(Source records)
--

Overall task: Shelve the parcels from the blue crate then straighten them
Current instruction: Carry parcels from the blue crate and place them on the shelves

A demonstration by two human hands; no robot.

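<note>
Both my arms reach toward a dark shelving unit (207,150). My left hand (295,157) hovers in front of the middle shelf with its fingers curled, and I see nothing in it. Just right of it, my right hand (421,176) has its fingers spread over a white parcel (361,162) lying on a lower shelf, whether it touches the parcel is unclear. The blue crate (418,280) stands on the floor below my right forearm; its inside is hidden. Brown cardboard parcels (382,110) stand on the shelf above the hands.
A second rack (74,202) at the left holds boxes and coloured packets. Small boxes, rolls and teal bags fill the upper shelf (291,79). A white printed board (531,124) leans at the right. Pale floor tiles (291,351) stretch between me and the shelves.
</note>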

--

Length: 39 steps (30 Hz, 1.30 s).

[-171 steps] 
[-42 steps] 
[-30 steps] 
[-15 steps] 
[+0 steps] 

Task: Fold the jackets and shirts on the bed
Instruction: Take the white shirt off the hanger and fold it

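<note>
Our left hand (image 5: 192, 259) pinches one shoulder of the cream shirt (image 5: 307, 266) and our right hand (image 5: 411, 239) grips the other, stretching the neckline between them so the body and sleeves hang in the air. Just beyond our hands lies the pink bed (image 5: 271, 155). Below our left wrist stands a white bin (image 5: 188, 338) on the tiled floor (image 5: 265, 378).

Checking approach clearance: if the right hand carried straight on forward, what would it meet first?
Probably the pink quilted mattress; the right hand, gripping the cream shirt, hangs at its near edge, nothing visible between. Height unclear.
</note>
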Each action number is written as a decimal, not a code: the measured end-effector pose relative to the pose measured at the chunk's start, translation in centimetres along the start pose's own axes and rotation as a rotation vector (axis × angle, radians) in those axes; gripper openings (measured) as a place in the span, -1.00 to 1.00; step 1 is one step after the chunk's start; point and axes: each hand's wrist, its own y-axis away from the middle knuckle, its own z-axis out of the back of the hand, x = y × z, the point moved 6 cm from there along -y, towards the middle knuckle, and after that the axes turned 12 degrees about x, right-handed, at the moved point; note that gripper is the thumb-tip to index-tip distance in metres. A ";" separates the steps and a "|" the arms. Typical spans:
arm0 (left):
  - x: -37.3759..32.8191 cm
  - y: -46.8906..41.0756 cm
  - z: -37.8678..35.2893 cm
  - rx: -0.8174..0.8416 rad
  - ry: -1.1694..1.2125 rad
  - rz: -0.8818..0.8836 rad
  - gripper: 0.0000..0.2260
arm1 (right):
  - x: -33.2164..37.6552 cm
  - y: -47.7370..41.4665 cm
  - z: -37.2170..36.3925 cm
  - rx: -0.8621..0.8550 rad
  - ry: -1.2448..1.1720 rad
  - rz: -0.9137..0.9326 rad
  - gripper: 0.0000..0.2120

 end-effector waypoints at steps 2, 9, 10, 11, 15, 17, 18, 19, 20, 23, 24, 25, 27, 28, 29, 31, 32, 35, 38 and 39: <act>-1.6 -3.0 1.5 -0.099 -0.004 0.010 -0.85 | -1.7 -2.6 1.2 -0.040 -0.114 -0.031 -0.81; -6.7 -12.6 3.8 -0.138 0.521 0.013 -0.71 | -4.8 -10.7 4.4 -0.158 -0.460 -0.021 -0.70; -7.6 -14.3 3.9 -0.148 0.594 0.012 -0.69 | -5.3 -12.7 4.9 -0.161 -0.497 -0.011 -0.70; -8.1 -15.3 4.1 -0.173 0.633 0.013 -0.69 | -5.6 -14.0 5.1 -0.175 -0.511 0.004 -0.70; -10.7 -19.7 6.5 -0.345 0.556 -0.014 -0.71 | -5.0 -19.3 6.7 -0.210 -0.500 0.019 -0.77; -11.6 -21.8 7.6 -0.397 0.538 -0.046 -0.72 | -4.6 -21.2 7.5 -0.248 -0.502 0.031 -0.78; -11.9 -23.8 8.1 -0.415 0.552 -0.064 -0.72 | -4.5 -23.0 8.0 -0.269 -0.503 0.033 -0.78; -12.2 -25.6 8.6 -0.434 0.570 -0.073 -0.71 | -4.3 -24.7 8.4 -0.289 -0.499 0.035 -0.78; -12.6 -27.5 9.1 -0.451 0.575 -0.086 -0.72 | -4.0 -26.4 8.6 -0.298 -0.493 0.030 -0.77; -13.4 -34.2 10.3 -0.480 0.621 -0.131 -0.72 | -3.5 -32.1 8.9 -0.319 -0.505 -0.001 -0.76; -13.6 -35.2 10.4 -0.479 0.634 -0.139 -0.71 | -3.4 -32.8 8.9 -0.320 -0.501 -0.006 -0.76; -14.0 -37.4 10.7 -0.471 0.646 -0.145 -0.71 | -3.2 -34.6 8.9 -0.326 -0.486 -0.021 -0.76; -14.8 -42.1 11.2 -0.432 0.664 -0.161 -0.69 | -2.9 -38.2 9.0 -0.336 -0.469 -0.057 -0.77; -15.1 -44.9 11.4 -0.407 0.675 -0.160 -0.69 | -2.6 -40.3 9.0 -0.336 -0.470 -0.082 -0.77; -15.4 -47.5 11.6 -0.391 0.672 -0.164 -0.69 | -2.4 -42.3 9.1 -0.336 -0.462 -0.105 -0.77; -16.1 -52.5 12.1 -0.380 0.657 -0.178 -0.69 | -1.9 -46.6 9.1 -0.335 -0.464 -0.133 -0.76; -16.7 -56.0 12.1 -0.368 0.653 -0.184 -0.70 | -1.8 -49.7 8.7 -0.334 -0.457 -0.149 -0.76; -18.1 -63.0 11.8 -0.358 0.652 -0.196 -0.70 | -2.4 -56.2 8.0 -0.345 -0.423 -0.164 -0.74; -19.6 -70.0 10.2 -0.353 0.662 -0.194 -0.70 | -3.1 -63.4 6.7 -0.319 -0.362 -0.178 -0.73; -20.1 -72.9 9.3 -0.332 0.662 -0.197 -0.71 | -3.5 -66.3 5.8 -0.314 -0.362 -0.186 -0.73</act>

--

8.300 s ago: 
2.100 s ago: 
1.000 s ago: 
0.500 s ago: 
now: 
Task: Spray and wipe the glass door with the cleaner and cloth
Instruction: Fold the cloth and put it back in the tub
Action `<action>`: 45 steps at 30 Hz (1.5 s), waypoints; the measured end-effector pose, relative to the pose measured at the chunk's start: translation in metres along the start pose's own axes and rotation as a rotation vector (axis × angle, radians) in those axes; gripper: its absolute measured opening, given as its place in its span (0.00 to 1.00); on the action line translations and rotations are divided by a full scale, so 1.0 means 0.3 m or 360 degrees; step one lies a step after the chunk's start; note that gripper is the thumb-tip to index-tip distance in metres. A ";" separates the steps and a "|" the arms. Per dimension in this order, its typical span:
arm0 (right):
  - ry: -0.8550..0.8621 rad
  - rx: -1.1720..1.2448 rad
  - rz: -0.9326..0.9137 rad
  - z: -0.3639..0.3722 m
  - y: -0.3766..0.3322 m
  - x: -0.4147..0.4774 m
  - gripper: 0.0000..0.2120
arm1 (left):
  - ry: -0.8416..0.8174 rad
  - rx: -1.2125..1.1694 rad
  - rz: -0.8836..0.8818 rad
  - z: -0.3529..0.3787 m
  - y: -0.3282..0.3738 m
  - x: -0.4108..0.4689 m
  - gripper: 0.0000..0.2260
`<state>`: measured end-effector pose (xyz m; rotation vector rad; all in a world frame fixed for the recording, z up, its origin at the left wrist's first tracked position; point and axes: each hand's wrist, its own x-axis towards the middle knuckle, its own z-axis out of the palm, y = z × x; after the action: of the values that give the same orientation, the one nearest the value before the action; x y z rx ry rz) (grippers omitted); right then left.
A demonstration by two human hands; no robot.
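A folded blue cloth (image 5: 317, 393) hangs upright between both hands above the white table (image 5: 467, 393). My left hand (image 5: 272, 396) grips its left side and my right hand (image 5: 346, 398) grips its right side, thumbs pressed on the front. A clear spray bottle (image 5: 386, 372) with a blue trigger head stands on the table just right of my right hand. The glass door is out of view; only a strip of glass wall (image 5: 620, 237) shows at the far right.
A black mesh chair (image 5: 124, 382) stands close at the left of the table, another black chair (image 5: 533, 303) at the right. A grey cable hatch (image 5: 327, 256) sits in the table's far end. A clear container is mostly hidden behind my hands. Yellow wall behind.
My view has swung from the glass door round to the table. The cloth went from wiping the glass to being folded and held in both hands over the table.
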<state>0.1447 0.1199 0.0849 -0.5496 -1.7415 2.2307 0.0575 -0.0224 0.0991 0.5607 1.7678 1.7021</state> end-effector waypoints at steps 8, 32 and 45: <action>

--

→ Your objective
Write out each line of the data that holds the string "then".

→ Solved problem
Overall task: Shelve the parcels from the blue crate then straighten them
`<state>`: measured end-effector pose (xyz m; rotation vector rad; all in a world frame fixed for the recording, z up, its origin at the left wrist's first tracked position; point and axes: each hand's wrist, its own x-axis towards the middle knuckle, its own z-axis out of the palm, y = z × x; after the action: of the values that give the same orientation, the one nearest the value before the action; x y z rx ry rz) (grippers omitted); right then left.

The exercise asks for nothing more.